ASIC designers and FPGA OEMs.
Last week, we conducted a quick poll on LinkedIn – about what our followers and readers made of FPGA… See the results below:
So, 24 of the respondents use FPGA as a target technology ((46% + 23%) x 35) – and 17 of them ((26% + 23%) x 35) use FPGA to prototype ASIC.
In terms of usage, with an understanding that there can be an overlap:
– 68% of the respondents use FPGA as a target technology and:
– 48% of the respondents use FPGA as a prototyping technology for ASIC.
Ok, ok. 35 votes is probably not representative enough to allow us to draw conclusions. Anyway, I wanted to compare this result with what we know from our users.
So, I checked the stats I have about our clients, and what they do with FPGA. See below.

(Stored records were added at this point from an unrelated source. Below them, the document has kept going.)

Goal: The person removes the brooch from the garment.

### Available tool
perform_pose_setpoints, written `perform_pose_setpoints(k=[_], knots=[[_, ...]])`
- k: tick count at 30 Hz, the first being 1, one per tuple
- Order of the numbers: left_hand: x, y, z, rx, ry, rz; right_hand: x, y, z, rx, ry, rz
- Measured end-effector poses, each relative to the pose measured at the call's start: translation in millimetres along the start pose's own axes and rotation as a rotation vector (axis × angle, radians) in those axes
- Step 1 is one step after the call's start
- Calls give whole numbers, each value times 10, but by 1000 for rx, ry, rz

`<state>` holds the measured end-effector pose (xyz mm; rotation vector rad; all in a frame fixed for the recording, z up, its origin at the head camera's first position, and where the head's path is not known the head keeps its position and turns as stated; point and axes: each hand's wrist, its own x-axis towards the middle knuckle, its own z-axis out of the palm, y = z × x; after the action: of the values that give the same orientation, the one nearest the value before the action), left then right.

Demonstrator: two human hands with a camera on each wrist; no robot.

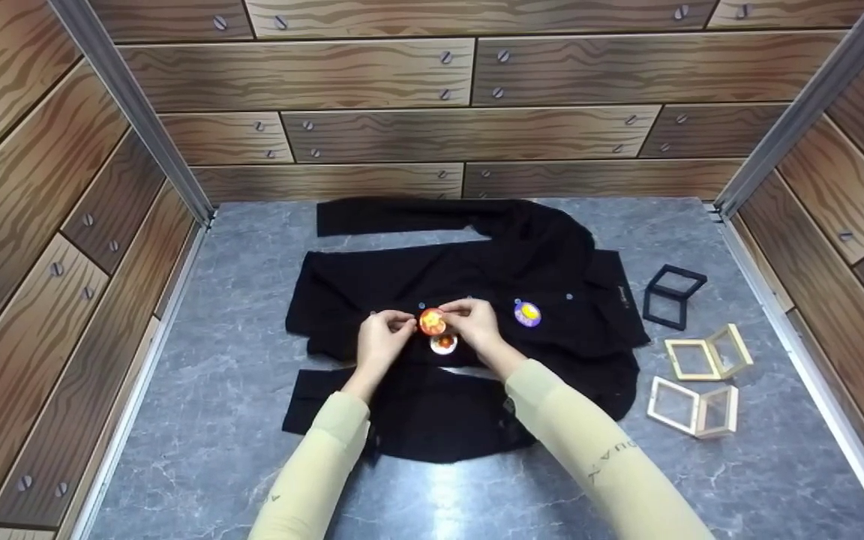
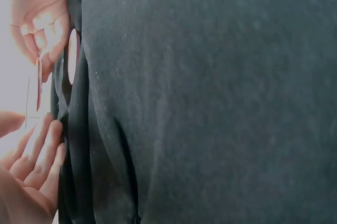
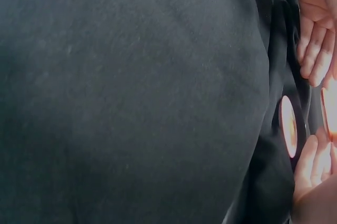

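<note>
A black button-front garment [image 1: 372, 281] lies spread on its side, buttons along its middle. My right hand [image 1: 475, 328] pinches a round orange-red badge [image 1: 430, 322] by its right edge, just above the cloth. My left hand [image 1: 383, 341] is at the badge's left, fingertips close to the rim, fingers fairly straight in the left wrist view; whether they touch it is hard to tell. Just below, a white round badge with an orange centre [image 1: 444, 344] rests on the garment. A purple badge with a yellow middle [image 1: 527, 314] lies to the right of my right hand.
Right of the garment stand three hinged double frames: a black one [image 1: 667, 295], a yellowish one [image 1: 714, 361] and a pale wooden one [image 1: 696, 415]. The grey marbled surface [image 1: 214, 360] is bounded by wood-patterned walls [image 1: 372, 135] at the back and sides.
</note>
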<state>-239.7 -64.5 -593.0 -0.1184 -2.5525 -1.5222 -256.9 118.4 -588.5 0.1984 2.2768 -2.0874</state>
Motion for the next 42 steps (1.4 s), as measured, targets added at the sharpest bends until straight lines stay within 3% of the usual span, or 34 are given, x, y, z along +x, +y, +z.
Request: perform_pose_setpoints(k=[42], knots=[[-45,219,286,41,-90,39,-36,-65,-573,-99,109,79]])
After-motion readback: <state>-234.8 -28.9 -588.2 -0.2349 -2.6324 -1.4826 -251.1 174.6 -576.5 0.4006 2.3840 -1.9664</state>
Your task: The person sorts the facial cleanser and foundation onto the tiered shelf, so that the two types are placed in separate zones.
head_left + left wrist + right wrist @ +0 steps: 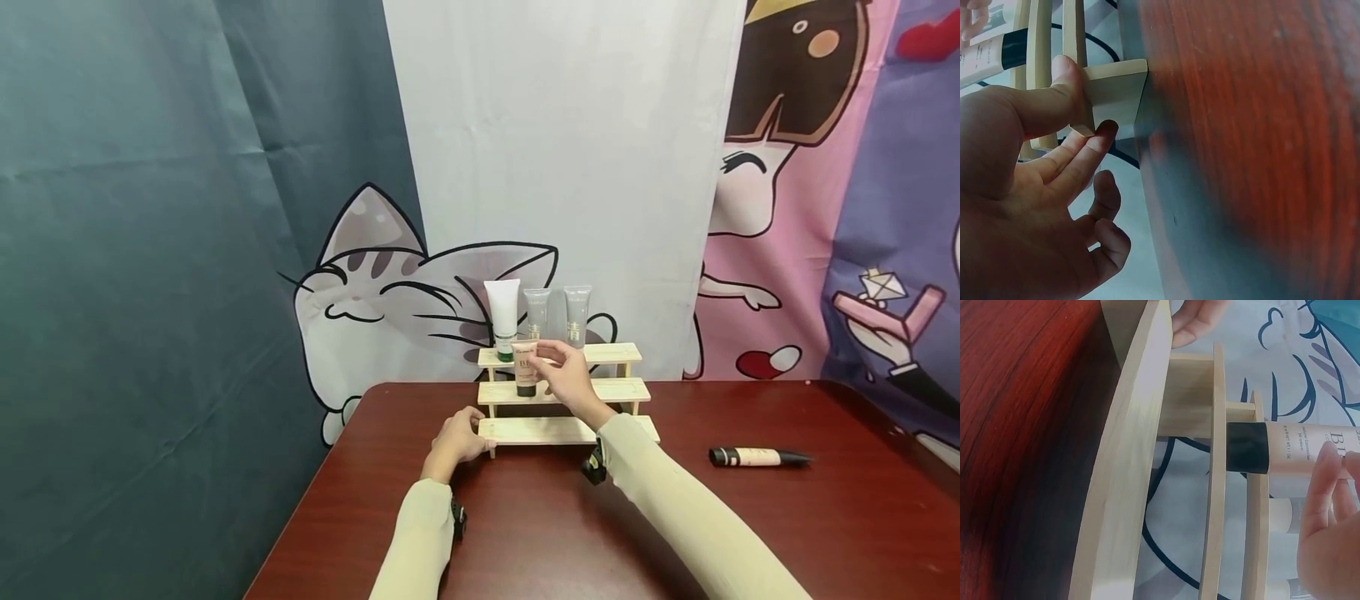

– 64% of our clients over the past 5 years use FPGA as a target technology
– 36% of our clients use FPGA as a prototyping technology for ASIC.
Please note, I haven’t been able to check about the overlap. So, we seem to find some similarities…
Hold on, hold on. Isn’t it normal that our client base is statistically the same as who we talk to on LinkedIn? Well, it might explain it for some part of it…
However, we don’t find our clients on LinkedIn only, the respondents to the poll were not all clients, and the reach we usually have with LinkedIn goes beyond our own network.
The fact is that Exostiv Labs is an EDA company that serves both FPGA OEMs (that is the ones using FPGA as a target technology) AND ASIC designers (that is, the onese using FPGA as a prototyping technology).
Our solutions provide value to these 2 types of engineering – at the same time very close to each other, and also very different by the magnitude of their respective budgets, the nature of their projects, the timing thereof and their market dynamics.
In our industry, it is often (too quickly?) said that ‘ASIC designs have budgets and invest in EDA tools, while FPGA OEMs don’t have money and only use free or the vendor tools’…. We actually have a different experience with our clients, and usually find that they invest when the tool brings back value. It might about time to shake up some clichés.
Solving ‘the visibility into FPGA problem’ for ASIC designers AND FPGA OEMs is certainly something that makes us proud as an EDA company.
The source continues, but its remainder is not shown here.